Arduino without the board
So I made the decision to use the Arduino, but I did not want the bulk of the Arduino Uno board in my project. Luckily it is quite simple to run an Atmel ATMega328 chip (the microprocessor used by Arduino) outside of the Uno board. All you need is the 16MHz crystal, a couple of 18-22pF capacitors and a 10k resitor to pull-up the reset pin. There are more details on this here: https://www.arduino.cc/en/Tutorial/ArduinoToBreadboard
So I set about designing my circuit and checking it worked on a breadboard (which it did).
The antennas on my circuit digram represent the sensor pads.
Building the circuit
I did not want to have a breadboard inside my project, so I needed to build a circuit board on which to put all the components. I had a bunch of strip-board (veroboard) lying around from a previous bit of work I did so I decided to use this. Stripboard is pretty simple stuff, it consists of vertical tracks that you can solder components to and when you don't want comonents to be connected you can break the track with a special tool (or like me a 2.5mm drill bit). My design for the veroboard is below.
The red and black rails are the +5v and 0v (gnd) respectively.
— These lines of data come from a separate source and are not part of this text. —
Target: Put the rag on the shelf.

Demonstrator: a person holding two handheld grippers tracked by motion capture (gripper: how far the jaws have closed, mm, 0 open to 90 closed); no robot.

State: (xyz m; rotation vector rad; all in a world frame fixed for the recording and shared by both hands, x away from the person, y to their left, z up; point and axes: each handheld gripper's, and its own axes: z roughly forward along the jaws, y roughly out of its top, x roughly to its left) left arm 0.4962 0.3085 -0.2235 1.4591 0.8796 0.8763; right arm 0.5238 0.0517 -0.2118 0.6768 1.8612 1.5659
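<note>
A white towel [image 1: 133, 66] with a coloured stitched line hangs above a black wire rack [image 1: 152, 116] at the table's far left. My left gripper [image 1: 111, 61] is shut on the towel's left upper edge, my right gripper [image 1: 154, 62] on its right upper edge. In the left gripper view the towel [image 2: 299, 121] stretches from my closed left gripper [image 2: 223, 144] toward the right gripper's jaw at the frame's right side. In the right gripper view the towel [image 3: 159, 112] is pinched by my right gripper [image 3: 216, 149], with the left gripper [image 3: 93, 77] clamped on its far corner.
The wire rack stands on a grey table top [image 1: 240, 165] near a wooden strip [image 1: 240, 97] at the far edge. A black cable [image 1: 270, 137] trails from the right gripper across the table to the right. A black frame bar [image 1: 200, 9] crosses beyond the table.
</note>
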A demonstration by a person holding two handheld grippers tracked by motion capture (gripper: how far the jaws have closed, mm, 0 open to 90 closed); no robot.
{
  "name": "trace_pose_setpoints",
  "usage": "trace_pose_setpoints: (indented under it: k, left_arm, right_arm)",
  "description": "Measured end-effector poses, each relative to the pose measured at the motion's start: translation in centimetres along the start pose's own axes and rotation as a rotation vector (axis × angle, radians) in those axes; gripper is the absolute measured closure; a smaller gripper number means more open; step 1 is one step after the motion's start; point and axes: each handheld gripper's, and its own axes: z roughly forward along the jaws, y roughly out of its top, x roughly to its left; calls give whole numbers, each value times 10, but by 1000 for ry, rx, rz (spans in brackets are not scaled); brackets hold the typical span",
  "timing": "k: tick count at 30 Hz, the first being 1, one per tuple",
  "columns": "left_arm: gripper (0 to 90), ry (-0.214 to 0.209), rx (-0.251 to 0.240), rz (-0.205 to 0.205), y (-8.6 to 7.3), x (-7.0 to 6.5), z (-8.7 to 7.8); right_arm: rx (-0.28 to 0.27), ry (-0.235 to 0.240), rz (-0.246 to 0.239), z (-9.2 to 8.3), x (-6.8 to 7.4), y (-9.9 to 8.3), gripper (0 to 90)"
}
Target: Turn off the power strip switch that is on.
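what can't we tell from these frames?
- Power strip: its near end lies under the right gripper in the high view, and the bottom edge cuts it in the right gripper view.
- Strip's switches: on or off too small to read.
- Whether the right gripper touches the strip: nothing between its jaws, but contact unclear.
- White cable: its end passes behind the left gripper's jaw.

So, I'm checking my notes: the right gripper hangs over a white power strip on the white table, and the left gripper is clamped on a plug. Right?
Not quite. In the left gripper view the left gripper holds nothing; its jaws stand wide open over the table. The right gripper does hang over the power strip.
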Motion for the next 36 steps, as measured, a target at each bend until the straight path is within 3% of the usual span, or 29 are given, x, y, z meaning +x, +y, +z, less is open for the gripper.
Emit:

Where there are green dots there is soldering and the red crosses are where the tracks need to be broken.
Here's my completed board - both the neat side and the side with my (quite poor) soldering:
Having done this I remember why I chose software engineering over electrical engineering :)
The ATmega328 is quite forgiving when it comes to power requirements. It will operate anywhere between 2.7 and 5.5v. Which is great, because USB supplies 5v so that means I can use USB to power the circuit.
Capacitive sensing is not an exact science and different bodies can hold different amounts of charge and therefore have different amounts of capacitance. I needed something that would work with me, my wife and my son who is considerably smaller than us! I tried various methods from setting an absolute threshold that must be exceeded to using averages and moving averages. In the end I settled on taking an average of all the pin readings and considering any pin whose value was more than 4 times the average was 'high' and the others were 'low'. This provided a good balance between performance and reducing false triggers.
I found a number of webpages with the frequencies for musical notes and it was a simple case of using a piezo buzzer + the tone function to generate the tones when the keys were pressed.
The code is here: https://github.com/richardjkendall/arduino-keyboard
I'll freely admit that my practical skills in building things are very poor! I decided to try a simple way of building the enclosure which was to use wood panels for the front and back and square dowel for the sides. I got some balsa wood from a local DIY place and some glue and set about building it.
I then used tape to make a mask so I could apply the conductive paint to the front and end up with well-defined shapes. The red tape in the pictures is Christmas gift wrapping tape - it was exactly 1cm thick and so perfect based on the measurements I wanted.
To connect the sensor pads I drilled 2mm holes in the wood and then put stripped 22AWG multi-core wire through the holes. I then glued the wire in place using a glue-gun (on the non-painted side) and trimmed it so it was flush with the painted surface. Then I repainted over the wire and hole to form a connection between the painted sensor pad and the wire. That approach is illustrated in the diagram below
Then I drilled holes for the LEDs and installed them, soldering wire to their contacts at the same time.
Finally I soldered the LED and sensor wires, and added the buzzer and USB power connector - then I was ready for a final test before closing the case up!
Here's the finished item!
Here's my son playing with it...
After finding that the conductive paint comes off easily when touched by wet fingers I decided to try and varnish the case so that it protects the paint. I picked an oil based clear varnish and conducted a test with a spare piece of wood I painted with the same conductive paint.
I found through this test that the sensors still performed adequately so I painted the whole case with the same varnish.